Let me explain... Both me and a friend (lets call her X) are recovering from anorexia. I am further ahead in recovery (I am at a healthier weight with less eating difficulties. She is a low weight and still with a lot of issues regarding food). We both see the same psychologist, however this psychologist has now left and me and X will be seeing someone else.
I know who I'll be seeing, but X doesn't yet know. I am familliar with many of the counsellors at the centre. But if X saw the same person I would be jealous. I was when we saw the same psychologist but I saw more of her than X did, so I didn't feel too bad.
I feel so selfish.
There's one psychiaritst, a man, who I see for family therapy. I seem to have a history of wanting conern/attention from male authority figues (stems from my dad leaving when I was yong) and I feel if X starts to see him then I would be immensly jealous.
I have just realised this is all making me sound like such a horrible person. And I feel so ashamed. I just don't know what to do.
Reply post 1: (No Subject)
written by:flowergirl
posted: 04.08.2008 message:
Hun this seems like a completly normal way to react like what u said with problems you had with your dad.It must be very difficult having you and someone u know suffering with an eating disorder maybe it is best that u dont seem to be spending that much time with each other now if ur x friends!
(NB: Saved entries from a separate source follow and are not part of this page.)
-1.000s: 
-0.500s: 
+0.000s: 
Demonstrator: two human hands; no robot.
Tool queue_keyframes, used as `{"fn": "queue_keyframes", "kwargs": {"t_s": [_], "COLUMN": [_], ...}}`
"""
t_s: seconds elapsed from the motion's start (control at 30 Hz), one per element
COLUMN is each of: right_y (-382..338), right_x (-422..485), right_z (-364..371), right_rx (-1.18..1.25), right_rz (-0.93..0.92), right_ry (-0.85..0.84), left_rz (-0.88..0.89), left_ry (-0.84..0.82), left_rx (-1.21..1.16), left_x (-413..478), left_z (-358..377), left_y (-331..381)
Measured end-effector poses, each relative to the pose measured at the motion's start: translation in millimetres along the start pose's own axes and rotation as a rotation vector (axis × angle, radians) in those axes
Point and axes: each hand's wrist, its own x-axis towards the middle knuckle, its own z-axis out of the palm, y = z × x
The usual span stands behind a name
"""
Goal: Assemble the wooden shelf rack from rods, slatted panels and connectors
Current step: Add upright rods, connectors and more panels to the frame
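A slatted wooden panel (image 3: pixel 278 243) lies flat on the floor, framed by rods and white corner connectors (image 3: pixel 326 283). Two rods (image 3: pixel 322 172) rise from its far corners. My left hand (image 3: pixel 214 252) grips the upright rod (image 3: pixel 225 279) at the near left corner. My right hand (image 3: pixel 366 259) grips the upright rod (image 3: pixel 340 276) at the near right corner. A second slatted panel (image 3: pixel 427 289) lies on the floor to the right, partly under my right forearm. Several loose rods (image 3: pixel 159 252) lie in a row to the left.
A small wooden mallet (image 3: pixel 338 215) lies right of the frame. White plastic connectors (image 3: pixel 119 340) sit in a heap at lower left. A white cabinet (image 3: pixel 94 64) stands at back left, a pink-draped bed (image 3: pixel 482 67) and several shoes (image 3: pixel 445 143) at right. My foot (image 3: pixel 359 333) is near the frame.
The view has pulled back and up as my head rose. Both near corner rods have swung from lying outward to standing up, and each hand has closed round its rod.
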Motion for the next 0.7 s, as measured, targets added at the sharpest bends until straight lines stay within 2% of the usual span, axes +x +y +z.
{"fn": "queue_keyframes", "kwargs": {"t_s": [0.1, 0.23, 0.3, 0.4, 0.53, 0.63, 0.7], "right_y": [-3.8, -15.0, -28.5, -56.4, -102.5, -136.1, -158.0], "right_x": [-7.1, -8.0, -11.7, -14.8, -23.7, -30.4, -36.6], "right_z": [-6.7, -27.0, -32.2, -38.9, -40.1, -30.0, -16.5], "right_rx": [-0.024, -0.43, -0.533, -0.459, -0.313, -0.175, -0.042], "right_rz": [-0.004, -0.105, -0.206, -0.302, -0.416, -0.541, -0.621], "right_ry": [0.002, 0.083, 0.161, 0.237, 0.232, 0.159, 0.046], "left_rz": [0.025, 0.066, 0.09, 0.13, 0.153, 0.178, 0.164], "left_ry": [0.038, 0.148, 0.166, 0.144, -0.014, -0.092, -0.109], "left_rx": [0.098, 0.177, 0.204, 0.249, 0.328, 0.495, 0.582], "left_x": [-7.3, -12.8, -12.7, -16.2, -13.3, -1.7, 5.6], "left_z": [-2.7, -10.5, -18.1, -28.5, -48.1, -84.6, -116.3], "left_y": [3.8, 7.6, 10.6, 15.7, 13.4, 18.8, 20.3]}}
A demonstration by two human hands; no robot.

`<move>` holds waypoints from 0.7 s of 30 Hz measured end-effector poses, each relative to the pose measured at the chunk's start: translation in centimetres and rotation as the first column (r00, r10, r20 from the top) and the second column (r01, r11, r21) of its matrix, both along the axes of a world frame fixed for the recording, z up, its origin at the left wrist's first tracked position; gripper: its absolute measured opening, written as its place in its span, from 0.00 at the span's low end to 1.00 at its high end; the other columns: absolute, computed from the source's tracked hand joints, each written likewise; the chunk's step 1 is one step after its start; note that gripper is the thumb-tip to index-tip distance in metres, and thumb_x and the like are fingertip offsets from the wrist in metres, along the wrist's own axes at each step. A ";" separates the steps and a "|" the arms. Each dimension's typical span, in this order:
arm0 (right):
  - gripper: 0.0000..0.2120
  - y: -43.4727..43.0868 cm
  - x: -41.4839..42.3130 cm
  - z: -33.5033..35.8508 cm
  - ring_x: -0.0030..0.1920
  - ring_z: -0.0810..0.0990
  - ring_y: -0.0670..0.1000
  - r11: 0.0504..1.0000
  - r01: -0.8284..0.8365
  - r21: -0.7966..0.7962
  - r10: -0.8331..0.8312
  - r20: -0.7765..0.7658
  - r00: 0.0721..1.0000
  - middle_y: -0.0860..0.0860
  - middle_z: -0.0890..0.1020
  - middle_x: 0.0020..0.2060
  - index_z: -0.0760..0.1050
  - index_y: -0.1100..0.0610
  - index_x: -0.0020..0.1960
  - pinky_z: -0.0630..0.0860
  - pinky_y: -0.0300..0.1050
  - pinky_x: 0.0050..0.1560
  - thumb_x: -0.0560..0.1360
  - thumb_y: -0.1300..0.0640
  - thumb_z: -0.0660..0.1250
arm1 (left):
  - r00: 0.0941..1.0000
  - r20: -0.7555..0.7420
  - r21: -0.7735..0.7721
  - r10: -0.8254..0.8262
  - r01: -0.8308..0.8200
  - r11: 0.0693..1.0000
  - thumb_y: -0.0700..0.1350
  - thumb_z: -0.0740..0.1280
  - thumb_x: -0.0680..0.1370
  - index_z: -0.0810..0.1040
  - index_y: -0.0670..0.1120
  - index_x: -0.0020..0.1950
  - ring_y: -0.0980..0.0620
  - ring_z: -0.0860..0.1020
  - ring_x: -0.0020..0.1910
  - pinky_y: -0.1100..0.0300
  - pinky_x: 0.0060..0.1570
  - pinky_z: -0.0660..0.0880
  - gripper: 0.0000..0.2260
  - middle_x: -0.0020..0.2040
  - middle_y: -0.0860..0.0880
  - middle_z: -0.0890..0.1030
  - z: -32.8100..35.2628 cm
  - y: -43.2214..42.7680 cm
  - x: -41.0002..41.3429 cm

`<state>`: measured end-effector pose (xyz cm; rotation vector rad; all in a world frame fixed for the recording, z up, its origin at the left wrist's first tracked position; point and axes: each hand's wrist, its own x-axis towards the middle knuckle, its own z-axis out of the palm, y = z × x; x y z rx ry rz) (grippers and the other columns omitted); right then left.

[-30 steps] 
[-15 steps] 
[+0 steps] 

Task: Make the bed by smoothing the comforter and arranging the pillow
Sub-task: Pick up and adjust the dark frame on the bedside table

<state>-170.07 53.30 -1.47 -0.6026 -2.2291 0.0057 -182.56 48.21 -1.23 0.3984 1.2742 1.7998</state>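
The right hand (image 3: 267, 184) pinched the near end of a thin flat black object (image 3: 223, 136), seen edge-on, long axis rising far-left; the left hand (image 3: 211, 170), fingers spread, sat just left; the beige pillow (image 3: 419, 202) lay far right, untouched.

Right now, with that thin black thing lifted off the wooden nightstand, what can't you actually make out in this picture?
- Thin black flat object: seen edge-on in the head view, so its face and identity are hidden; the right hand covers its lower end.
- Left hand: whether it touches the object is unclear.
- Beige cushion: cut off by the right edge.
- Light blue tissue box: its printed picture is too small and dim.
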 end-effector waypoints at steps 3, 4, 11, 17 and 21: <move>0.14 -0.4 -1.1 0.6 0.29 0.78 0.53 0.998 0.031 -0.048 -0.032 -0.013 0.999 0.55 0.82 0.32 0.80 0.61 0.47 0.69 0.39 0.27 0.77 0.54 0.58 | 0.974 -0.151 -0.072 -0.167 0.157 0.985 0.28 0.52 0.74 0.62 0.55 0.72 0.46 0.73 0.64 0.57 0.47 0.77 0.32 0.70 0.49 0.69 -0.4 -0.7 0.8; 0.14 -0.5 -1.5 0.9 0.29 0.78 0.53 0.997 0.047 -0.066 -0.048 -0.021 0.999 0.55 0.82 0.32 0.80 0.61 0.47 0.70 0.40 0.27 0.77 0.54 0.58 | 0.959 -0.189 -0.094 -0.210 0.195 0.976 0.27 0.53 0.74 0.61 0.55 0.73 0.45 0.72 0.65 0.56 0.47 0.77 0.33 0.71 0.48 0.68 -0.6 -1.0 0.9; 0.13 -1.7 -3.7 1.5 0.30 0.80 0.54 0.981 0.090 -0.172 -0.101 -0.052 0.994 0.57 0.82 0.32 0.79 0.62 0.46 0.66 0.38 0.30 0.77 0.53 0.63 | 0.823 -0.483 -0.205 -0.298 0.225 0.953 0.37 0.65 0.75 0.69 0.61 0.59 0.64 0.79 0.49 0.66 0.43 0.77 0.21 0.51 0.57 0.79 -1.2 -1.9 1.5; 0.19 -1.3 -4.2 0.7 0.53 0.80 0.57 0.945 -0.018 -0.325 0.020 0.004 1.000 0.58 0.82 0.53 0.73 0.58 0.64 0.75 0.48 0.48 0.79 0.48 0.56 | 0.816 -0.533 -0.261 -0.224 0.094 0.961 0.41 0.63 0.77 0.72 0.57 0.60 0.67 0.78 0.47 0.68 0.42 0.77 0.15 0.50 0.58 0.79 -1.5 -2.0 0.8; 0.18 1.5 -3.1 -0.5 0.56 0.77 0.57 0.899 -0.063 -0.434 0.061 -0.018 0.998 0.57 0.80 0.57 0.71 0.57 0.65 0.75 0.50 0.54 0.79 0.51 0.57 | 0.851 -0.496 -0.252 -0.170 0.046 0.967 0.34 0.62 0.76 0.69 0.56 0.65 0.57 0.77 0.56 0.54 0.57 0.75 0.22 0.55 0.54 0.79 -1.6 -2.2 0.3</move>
What do u think would make u feel better in this situation?
Do u think u coul explain to your phycolgist how your feeling or would that be too much?
xxx
Reply post 2: (No Subject)
written by:shabba
posted: 08.08.2008 message:
Hey thanks for your reply, it means a lot .
My friend has told me that she will be refered to somewhere else, another NHS counselling service. I am relieved in a way. I have been going to my current counselling centre for over 3 years now.
It may sound stupid but in a way I feel it is 'my territory'. That's why I was so jealous when I knew she was seeing the same psychologist (and might of started seeing the same person I will continue to see), although a part of me was also happy to share my experiences with her.
I know I need to move away from those feelings. And I need to detach myself as I get too involved and too attached to people/things. But I'm working on it.